Pozum var pozum var
.

Cengiz Doğan STRATEJİK ANALİZ
-
Bir siyasi partinin ilçe başkanı olmak birçok sorumluluğu beraberinde getirir. Hele iktidar partisinin ilçe başkanıysanız insanların doğal olarak sizlerden talepleri olur. Kapıları kimsenin yüzüne kapatmamak zorundasınızdır. İnsanların sorunlarını dinlemek, çözemeseniz bile en azından çabaladığınızı karşı tarafa göstermek zorundasınızdır. Yoksa ‘ilçe başkanı oldum, gözlerimi kapatır koltuğumda otururum’ derseniz girdiğiniz ilk seçimlerde hezimete uğrarsınız.

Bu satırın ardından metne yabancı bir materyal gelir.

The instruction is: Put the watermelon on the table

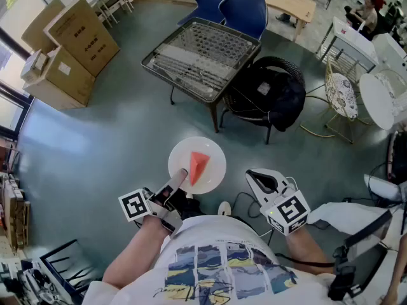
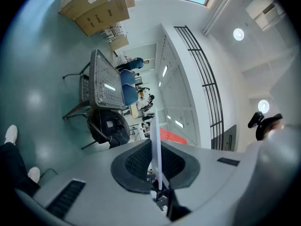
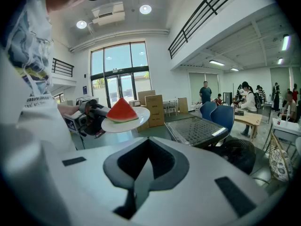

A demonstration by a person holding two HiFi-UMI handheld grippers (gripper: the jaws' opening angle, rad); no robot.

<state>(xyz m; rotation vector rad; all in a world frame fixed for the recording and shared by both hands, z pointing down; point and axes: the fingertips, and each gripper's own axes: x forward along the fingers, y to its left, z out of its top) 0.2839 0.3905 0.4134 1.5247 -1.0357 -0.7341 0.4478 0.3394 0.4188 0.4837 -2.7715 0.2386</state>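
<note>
A red wedge of watermelon (image 1: pixel 199 167) lies on a round white plate (image 1: pixel 216 152) held in the air over the grey floor. My left gripper (image 1: pixel 180 177) is shut on the plate's near rim. In the left gripper view the plate (image 2: pixel 154 145) shows edge-on between the jaws, with the watermelon (image 2: pixel 172 137) behind it. My right gripper (image 1: pixel 257 178) hangs to the plate's right, jaws together with nothing in them. From the right gripper view I see the watermelon (image 3: pixel 122 111) on the plate (image 3: pixel 139 117). The metal mesh table (image 1: pixel 202 57) stands further ahead.
A black chair with a dark bag (image 1: pixel 270 97) stands just right of the mesh table, two blue chairs (image 1: pixel 245 8) behind it. Cardboard boxes (image 1: pixel 70 49) are stacked at the far left. Wire chairs and white furniture (image 1: pixel 375 97) fill the right side. People stand in the background.
</note>
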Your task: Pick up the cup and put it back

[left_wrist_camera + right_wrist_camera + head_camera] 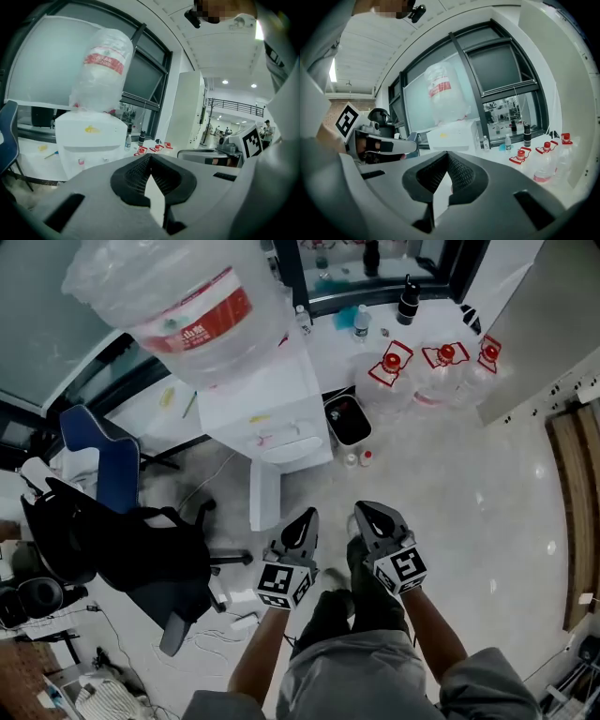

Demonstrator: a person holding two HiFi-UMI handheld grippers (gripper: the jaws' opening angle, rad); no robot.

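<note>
Ahead of the closed, empty jaws of my left gripper (305, 520) and right gripper (371, 513), I am seeing 1 water dispenser (267, 418) but making out no cup, and am expecting it light, crushable, best gripped gently across its wall.

Pale glossy floor (497, 521). Standing on it: a white water dispenser (272, 418), a black bin (349, 420) just beside its base, and three red-capped water jugs (441, 367) in a row near the wall. A black office chair (141, 554) and loose cables (211, 634) lie left of the dispenser.
</note>
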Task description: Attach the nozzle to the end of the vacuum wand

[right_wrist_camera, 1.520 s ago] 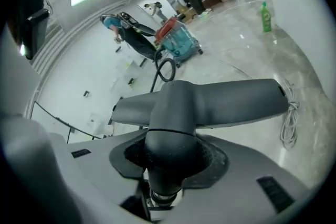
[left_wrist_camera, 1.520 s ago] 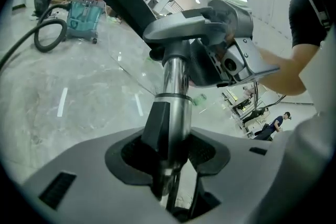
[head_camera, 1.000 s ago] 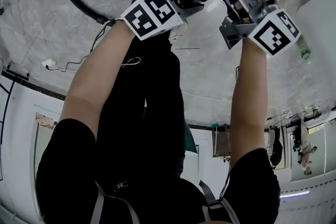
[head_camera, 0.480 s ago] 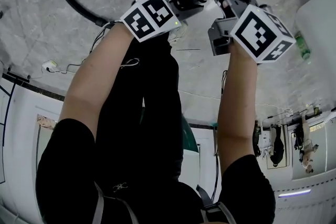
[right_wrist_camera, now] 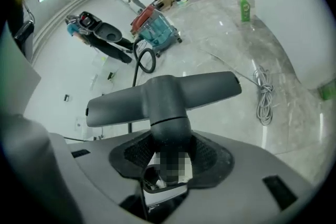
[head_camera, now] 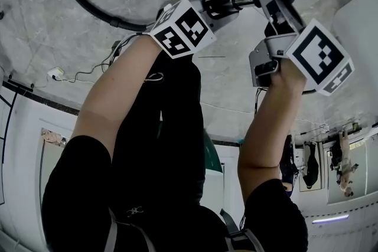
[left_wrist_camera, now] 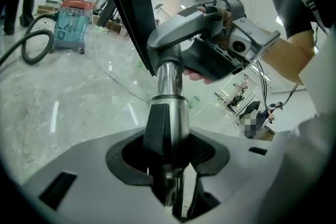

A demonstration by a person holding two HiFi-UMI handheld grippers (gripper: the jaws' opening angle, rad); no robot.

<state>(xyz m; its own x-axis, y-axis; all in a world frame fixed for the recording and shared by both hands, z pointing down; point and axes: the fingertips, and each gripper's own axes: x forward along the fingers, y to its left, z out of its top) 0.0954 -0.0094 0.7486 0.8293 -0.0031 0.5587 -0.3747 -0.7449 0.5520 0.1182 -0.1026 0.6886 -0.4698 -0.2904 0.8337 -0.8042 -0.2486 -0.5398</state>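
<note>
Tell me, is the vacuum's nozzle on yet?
Done: both parts are picked up. In hand: the left gripper clamps the wand; the right gripper, fingers just easing open, holds the nozzle with its neck meeting the wand's tip. Remaining: confirming it's seated, then releasing.

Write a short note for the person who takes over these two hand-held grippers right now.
Left hand-held gripper: shut on the wand, at its dark collar.
Right hand-held gripper: grips the nozzle by its neck; jaws just eased open a little.
Done: wand tip looks inserted in the nozzle's grey elbow.
To do: whether it is locked cannot be seen; push home and check.
</note>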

Seçimlerden sonra özeleştiri yapmak yerine koltukta oturmaya devam ederseniz hem partinize üye isimlerden hem de sıradan vatandaştan tepki görürsünüz. Seçimden sonra birkaç hafta sessiz kalıp sonrada hiçbir şey olmamış gibi yola devam etmek sizin bulunduğunuz koltuğa güç katmak için değil koltuktan güç almak eğiliminde olduğunuzu gösterir.

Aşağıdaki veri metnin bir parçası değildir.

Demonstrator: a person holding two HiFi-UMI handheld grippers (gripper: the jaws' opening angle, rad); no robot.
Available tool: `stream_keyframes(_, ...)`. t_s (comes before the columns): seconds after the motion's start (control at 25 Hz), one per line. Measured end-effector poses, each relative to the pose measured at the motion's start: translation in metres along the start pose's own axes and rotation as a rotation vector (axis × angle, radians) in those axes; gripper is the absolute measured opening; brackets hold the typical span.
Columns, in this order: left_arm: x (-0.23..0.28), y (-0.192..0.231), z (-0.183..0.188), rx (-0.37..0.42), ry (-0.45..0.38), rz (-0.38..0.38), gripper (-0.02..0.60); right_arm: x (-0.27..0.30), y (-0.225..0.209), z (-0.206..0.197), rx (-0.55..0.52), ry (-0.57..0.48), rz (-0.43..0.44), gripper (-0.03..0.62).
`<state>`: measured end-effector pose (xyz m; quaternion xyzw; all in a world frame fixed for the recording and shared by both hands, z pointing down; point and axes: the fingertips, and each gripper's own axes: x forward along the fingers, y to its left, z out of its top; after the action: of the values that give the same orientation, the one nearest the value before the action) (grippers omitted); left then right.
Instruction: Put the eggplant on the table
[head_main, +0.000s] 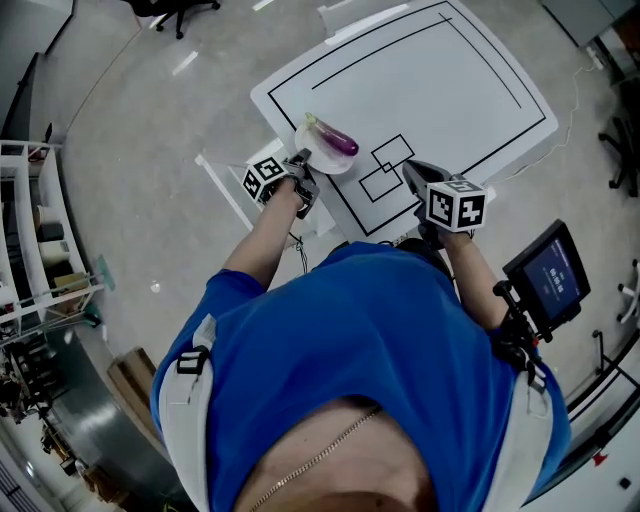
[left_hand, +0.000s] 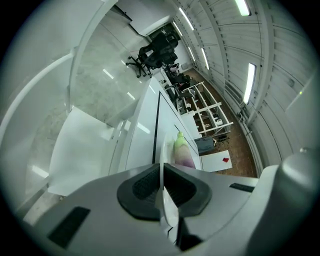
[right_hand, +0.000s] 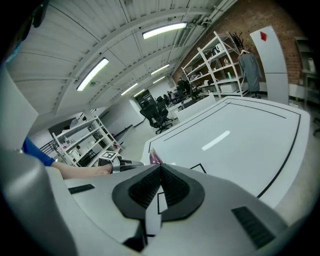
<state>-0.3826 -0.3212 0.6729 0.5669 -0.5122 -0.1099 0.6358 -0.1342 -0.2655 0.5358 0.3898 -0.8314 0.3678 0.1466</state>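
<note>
A purple eggplant (head_main: 335, 138) with a pale green stem end lies on a small white plate (head_main: 318, 155) at the near left corner of the white table (head_main: 440, 80). My left gripper (head_main: 300, 165) is shut on the plate's near rim. In the left gripper view the rim (left_hand: 165, 200) runs edge-on between the pads and the eggplant (left_hand: 182, 150) lies just beyond them. My right gripper (head_main: 412, 172) is shut with nothing in it, over the table's near edge by two drawn squares (head_main: 385, 165). The right gripper view (right_hand: 160, 167) shows the eggplant's tip (right_hand: 155, 158) to its left.
Black rectangles are drawn on the table. A monitor on a stand (head_main: 555, 275) is at my right. White shelving (head_main: 35, 240) stands at the left, a cardboard box (head_main: 135, 380) lies on the floor behind me, and an office chair (head_main: 175, 10) is beyond.
</note>
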Motion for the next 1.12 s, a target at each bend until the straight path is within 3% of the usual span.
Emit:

Toplumun sempatisini ve beğenisini kazanacak organizasyonlar yapmak yerine toplumun tepkisini çekecek organizasyonlara imza atarsanız siz ‘dava’ olduğunu söylediğiniz temsilcisi olduğunuz partinize zarar veriyorsunuz demektir. Bir ilçe başkanı okulu ziyaret etmez, etik olarak da etmemeli. Bir siyasi parti ilçe başkanı eğer okulda bir etkinlik düzenleniyor ve diğer siyasi parti başkanları da davet edilmişse o zaman o etkinliğe katılır ama düğün yok bayram yokken okul müdürünü ziyaret etmek beraberinde birçok sorunu getirir. Siyasi kimliğinizle okulu ziyaret ederseniz rakiplerinize koz vermiş olursunuz bu yine size zarar vermez ama partinize zarar verir.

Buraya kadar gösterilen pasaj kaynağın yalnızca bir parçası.